TASK INSTRUCTIONS:
Set down each record below exactly as it stands. Pictures are not part of the copy.

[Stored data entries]
════════════════

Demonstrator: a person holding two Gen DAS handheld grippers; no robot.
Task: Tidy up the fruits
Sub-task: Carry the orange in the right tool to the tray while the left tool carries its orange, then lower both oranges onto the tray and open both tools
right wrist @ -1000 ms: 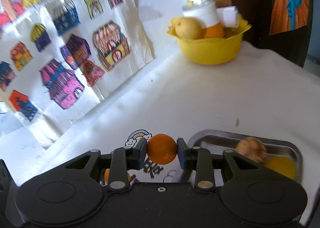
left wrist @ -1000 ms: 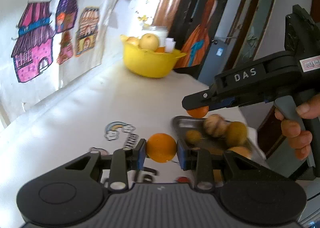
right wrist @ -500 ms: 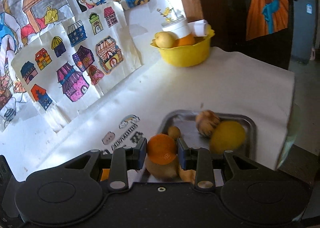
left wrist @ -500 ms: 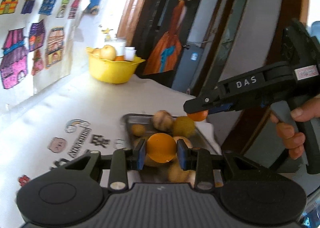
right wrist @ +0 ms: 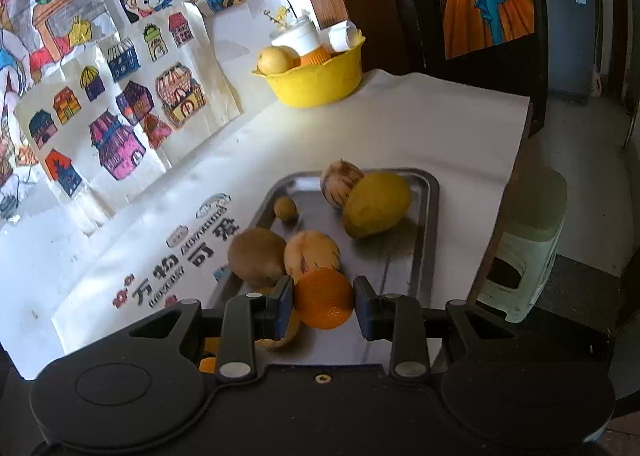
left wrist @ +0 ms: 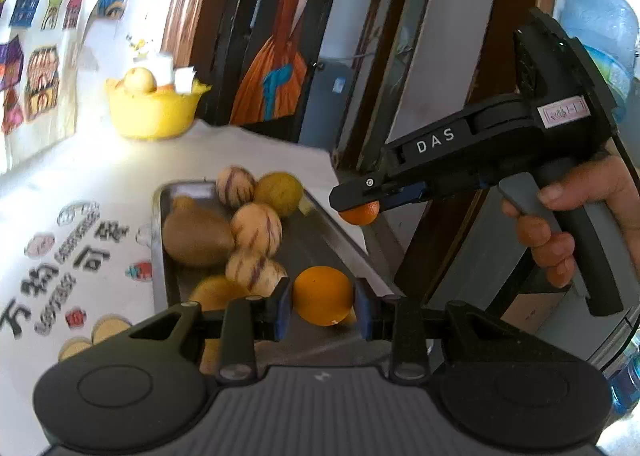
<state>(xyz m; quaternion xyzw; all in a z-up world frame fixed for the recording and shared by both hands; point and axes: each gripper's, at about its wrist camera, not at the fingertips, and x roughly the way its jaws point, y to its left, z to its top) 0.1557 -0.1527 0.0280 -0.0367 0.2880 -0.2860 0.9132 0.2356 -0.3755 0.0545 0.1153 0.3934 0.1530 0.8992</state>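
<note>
My left gripper (left wrist: 323, 310) is shut on an orange (left wrist: 322, 295), held above the near end of a metal tray (left wrist: 320, 234). My right gripper (right wrist: 323, 302) is shut on a second orange (right wrist: 324, 298) over the same tray (right wrist: 426, 240). In the left wrist view the right gripper (left wrist: 358, 208) enters from the right, a hand on its trigger, its orange (left wrist: 360, 213) under the fingertip. The tray holds several fruits: striped pale melons (left wrist: 256, 228), a brown kiwi (right wrist: 256, 256), a yellow fruit (right wrist: 376, 204) and a small brown one (right wrist: 285, 208).
A yellow bowl (right wrist: 320, 80) with a pear, an orange cup and a white jar stands at the table's far end by the wall of drawings. The white tablecloth (right wrist: 440, 124) ends just right of the tray; a pale green stool (right wrist: 524, 252) stands on the floor beyond.
Both grippers have swung right with their oranges, from over the printed tablecloth to above the metal tray. The tray's fruits now fill the middle of both views.
</note>
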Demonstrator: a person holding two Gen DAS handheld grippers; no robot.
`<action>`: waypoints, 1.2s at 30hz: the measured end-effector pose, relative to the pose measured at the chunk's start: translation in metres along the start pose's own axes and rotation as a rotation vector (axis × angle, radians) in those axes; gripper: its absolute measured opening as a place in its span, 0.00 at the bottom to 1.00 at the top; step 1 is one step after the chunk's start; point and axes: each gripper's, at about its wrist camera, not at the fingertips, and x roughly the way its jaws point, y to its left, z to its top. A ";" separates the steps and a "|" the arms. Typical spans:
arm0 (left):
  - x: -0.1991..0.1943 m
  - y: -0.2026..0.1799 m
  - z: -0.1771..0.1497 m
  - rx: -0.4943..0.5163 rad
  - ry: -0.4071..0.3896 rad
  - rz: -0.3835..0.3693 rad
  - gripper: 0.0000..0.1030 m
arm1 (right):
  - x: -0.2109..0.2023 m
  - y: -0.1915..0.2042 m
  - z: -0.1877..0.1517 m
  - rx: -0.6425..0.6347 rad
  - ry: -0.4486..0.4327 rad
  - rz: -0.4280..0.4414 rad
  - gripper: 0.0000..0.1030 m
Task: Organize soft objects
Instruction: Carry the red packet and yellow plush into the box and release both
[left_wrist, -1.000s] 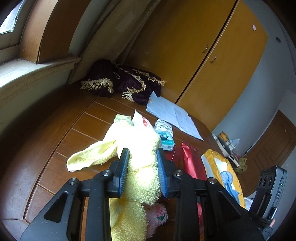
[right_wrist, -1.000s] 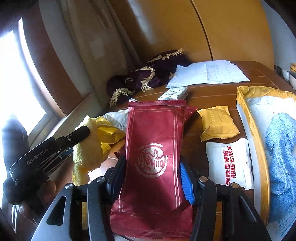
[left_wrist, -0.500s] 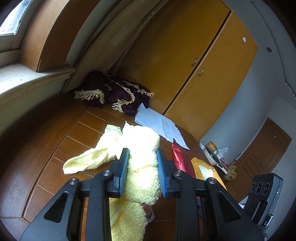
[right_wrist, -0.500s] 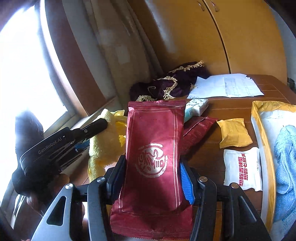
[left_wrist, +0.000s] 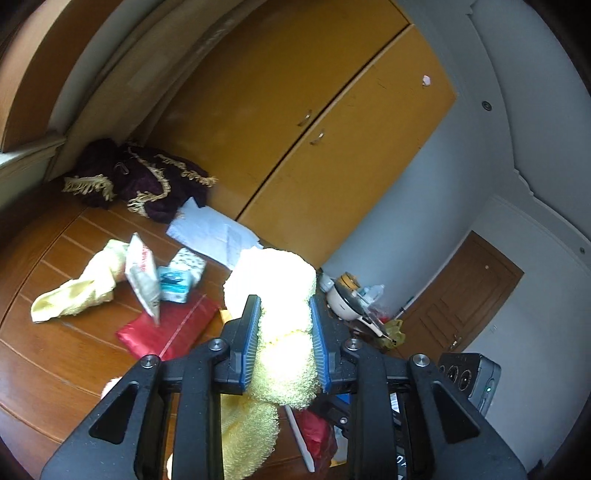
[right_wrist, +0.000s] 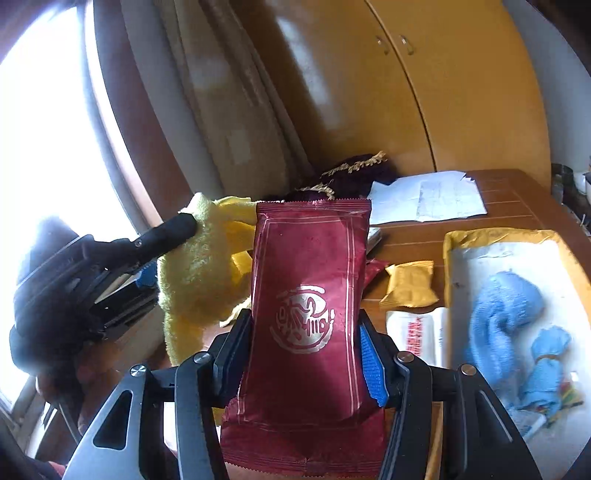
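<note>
My left gripper (left_wrist: 284, 306) is shut on a fluffy yellow towel (left_wrist: 273, 284), held up above the wooden table (left_wrist: 55, 362); the towel's tail hangs below the fingers. My right gripper (right_wrist: 303, 325) is shut on a dark red packet (right_wrist: 310, 295) with a white emblem, held upright. In the right wrist view the left gripper (right_wrist: 110, 266) and its yellow towel (right_wrist: 195, 266) are to the left. A blue towel (right_wrist: 506, 317) lies in a yellow-edged flat bag (right_wrist: 495, 234) on the right.
On the table lie a second pale yellow cloth (left_wrist: 77, 291), a white packet (left_wrist: 142, 273), a tissue pack (left_wrist: 181, 277), another red packet (left_wrist: 166, 328), papers (left_wrist: 210, 232) and a dark purple fringed cloth (left_wrist: 136, 177). A yellow packet (right_wrist: 410, 284) and white packet (right_wrist: 417, 332) lie beside the bag.
Both grippers have risen from the table with their loads. The left one lifted the yellow towel clear and swung right, uncovering the packets beneath.
</note>
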 end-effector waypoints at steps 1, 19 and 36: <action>0.005 -0.014 0.004 0.012 0.002 -0.018 0.22 | -0.010 -0.007 0.005 0.014 -0.005 -0.010 0.53; 0.206 -0.062 -0.023 -0.087 0.294 0.018 0.22 | -0.011 -0.167 0.038 0.208 0.062 -0.421 0.53; 0.228 -0.051 -0.059 -0.041 0.338 0.082 0.62 | 0.002 -0.190 0.024 0.267 0.083 -0.348 0.66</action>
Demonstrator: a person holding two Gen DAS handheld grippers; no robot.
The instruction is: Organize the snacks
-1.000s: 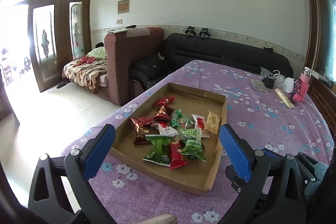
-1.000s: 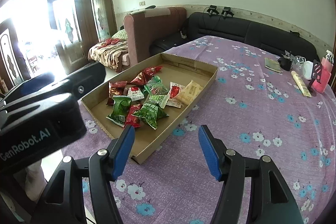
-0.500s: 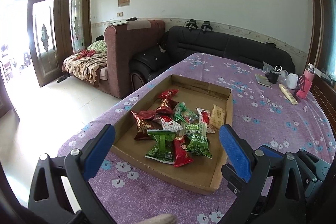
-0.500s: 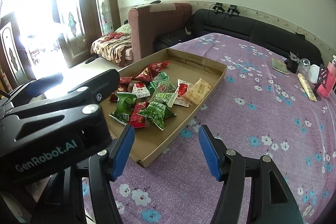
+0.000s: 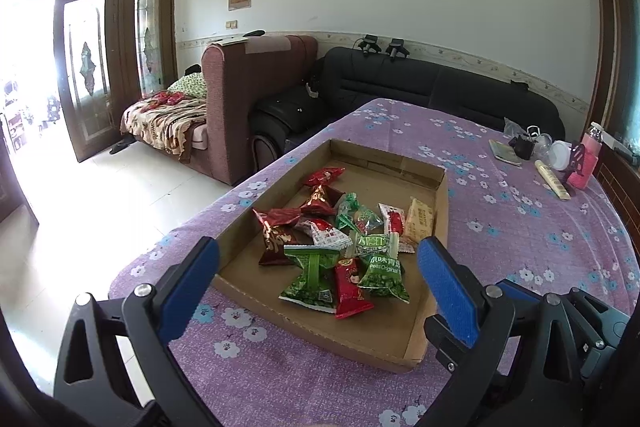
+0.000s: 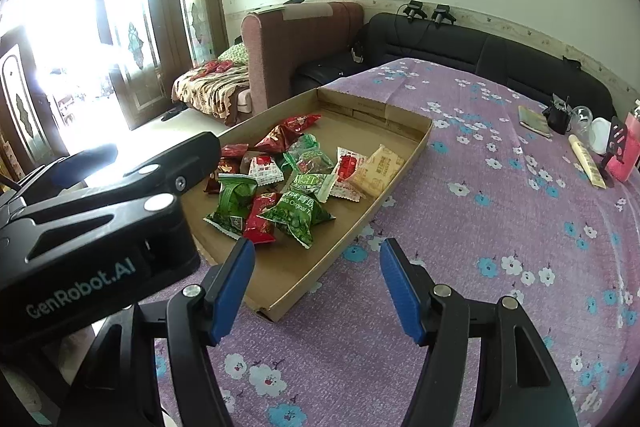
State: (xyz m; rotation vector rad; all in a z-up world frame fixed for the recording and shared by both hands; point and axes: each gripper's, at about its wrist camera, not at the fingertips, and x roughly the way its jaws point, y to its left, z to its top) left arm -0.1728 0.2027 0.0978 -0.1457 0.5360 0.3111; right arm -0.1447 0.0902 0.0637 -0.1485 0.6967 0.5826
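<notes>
A shallow cardboard tray (image 5: 434, 203) lies on the purple flowered tablecloth and holds a loose pile of snack packets: green pea packets (image 5: 310, 275), red packets (image 5: 276, 231), white-red ones (image 5: 392, 221) and a pale yellow one (image 5: 420, 219). My left gripper (image 5: 318, 281) is open and empty, its blue pads framing the tray's near end from above. My right gripper (image 6: 316, 279) is open and empty, over the tray's near right corner (image 6: 280, 307). The same packets (image 6: 296, 211) show in the right wrist view, with the left gripper's black body (image 6: 92, 227) at the left.
At the table's far right stand a pink spray bottle (image 5: 584, 163), a white jar (image 5: 560, 155), a cream tube (image 5: 554, 181), a dark clip (image 5: 524, 147) and a small booklet (image 5: 506, 151). A black sofa (image 5: 400, 83) and a maroon armchair (image 5: 256, 91) stand beyond the table.
Both grippers have moved closer to the tray and a little lower; the tray and packets look larger. Both stay open and the packets have not moved.
</notes>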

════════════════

WRITTEN ANSWER:
Demonstrator: a person holding two Gen DAS handheld grippers; no robot.
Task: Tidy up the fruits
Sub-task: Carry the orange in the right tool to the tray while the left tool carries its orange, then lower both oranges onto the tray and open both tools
right wrist @ -1000 ms: 
left wrist @ -1000 ms: 
right wrist @ -500 ms: 
left wrist @ -500 ms: 
right wrist @ +0 ms: 
left wrist @ +0 ms: 
<state>(xyz m; quaternion xyzw; all in a z-up world frame fixed for the recording and shared by both hands; point and axes: each gripper's, at about its wrist camera, not at the fingertips, and x roughly the way its jaws point, y to its left, z to its top) 0.1557 -0.1527 0.0280 -0.0367 0.2880 -0.2860 0.9132 0.2356 -0.3755 0.0545 0.1153 0.3934 0.1530 0.8992</state>
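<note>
My left gripper (left wrist: 323, 310) is shut on an orange (left wrist: 322, 295), held above the near end of a metal tray (left wrist: 320, 234). My right gripper (right wrist: 323, 302) is shut on a second orange (right wrist: 324, 298) over the same tray (right wrist: 426, 240). In the left wrist view the right gripper (left wrist: 358, 208) enters from the right, a hand on its trigger, its orange (left wrist: 360, 213) under the fingertip. The tray holds several fruits: striped pale melons (left wrist: 256, 228), a brown kiwi (right wrist: 256, 256), a yellow fruit (right wrist: 376, 204) and a small brown one (right wrist: 285, 208).
A yellow bowl (right wrist: 320, 80) with a pear, an orange cup and a white jar stands at the table's far end by the wall of drawings. The white tablecloth (right wrist: 440, 124) ends just right of the tray; a pale green stool (right wrist: 524, 252) stands on the floor beyond.
Both grippers have swung right with their oranges, from over the printed tablecloth to above the metal tray. The tray's fruits now fill the middle of both views.
</note>
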Demonstrator: a person holding two Gen DAS handheld grippers; no robot.
`<action>`: waypoints, 1.2s at 30hz: the measured end-effector pose, relative to the pose measured at the chunk's start: translation in metres along the start pose's own axes and rotation as a rotation vector (axis × angle, radians) in those axes; gripper: its absolute measured opening as a place in its span, 0.00 at the bottom to 1.00 at the top; step 1 is one step after the chunk's start; point and axes: each gripper's, at about its wrist camera, not at the fingertips, and x roughly the way its jaws point, y to its left, z to its top. A ";" separates the steps and a "|" the arms. Typical spans:
arm0 (left):
  - x: -0.1991..0.1943 m
  - y: -0.2026..0.1799 m
  - z: -0.1771..0.1497 m
  - rx: -0.4943..0.5163 rad
  - ry: -0.4071..0.3896 rad
  - rz: -0.3835..0.3693 rad
  - gripper: 0.0000..0.1030 m
arm1 (right):
  - x: -0.2109..0.2023 m
  - y: -0.1915..0.2042 m
  - z: -0.1877..0.1517 m
  - rx: -0.6425..0.6347 rad
  - ry: -0.4486..0.4327 rad
  - rz: -0.4280..0.4414 rad
  - gripper: 0.0000..0.1030 m
Task: Organize soft objects
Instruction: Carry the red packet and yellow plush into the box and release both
[left_wrist, -1.000s] 
[right_wrist, -1.000s] 
[left_wrist, -0.500s] 
[right_wrist, -0.500s] 
[left_wrist, +0.000s] 
[right_wrist, +0.000s] 
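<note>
My left gripper (left_wrist: 284, 306) is shut on a fluffy yellow towel (left_wrist: 273, 284), held up above the wooden table (left_wrist: 55, 362); the towel's tail hangs below the fingers. My right gripper (right_wrist: 303, 325) is shut on a dark red packet (right_wrist: 310, 295) with a white emblem, held upright. In the right wrist view the left gripper (right_wrist: 110, 266) and its yellow towel (right_wrist: 195, 266) are to the left. A blue towel (right_wrist: 506, 317) lies in a yellow-edged flat bag (right_wrist: 495, 234) on the right.
On the table lie a second pale yellow cloth (left_wrist: 77, 291), a white packet (left_wrist: 142, 273), a tissue pack (left_wrist: 181, 277), another red packet (left_wrist: 166, 328), papers (left_wrist: 210, 232) and a dark purple fringed cloth (left_wrist: 136, 177). A yellow packet (right_wrist: 410, 284) and white packet (right_wrist: 417, 332) lie beside the bag.
Both grippers have risen from the table with their loads. The left one lifted the yellow towel clear and swung right, uncovering the packets beneath.
</note>
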 end-effector waypoints at steps 1, 19 and 36: <action>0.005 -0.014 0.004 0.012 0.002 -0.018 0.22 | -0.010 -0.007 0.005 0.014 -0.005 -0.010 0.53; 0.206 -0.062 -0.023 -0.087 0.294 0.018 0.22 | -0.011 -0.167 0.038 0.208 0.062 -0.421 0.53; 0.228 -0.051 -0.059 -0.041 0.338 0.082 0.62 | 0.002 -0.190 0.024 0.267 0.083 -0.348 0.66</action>
Demonstrator: a person holding two Gen DAS handheld grippers; no robot.
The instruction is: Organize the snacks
-1.000s: 
-1.000s: 
-0.500s: 
-0.500s: 
+0.000s: 
+0.000s: 
State: (xyz m; rotation vector rad; all in a z-up world frame fixed for the recording and shared by both hands; point and axes: each gripper's, at about its wrist camera, not at the fingertips, and x roughly the way its jaws point, y to its left, z to its top) left arm -0.1728 0.2027 0.0978 -0.1457 0.5360 0.3111; right arm -0.1447 0.0902 0.0637 -0.1485 0.6967 0.5826
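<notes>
A shallow cardboard tray (image 5: 434, 203) lies on the purple flowered tablecloth and holds a loose pile of snack packets: green pea packets (image 5: 310, 275), red packets (image 5: 276, 231), white-red ones (image 5: 392, 221) and a pale yellow one (image 5: 420, 219). My left gripper (image 5: 318, 281) is open and empty, its blue pads framing the tray's near end from above. My right gripper (image 6: 316, 279) is open and empty, over the tray's near right corner (image 6: 280, 307). The same packets (image 6: 296, 211) show in the right wrist view, with the left gripper's black body (image 6: 92, 227) at the left.
At the table's far right stand a pink spray bottle (image 5: 584, 163), a white jar (image 5: 560, 155), a cream tube (image 5: 554, 181), a dark clip (image 5: 524, 147) and a small booklet (image 5: 506, 151). A black sofa (image 5: 400, 83) and a maroon armchair (image 5: 256, 91) stand beyond the table.
Both grippers have moved closer to the tray and a little lower; the tray and packets look larger. Both stay open and the packets have not moved.
</notes>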

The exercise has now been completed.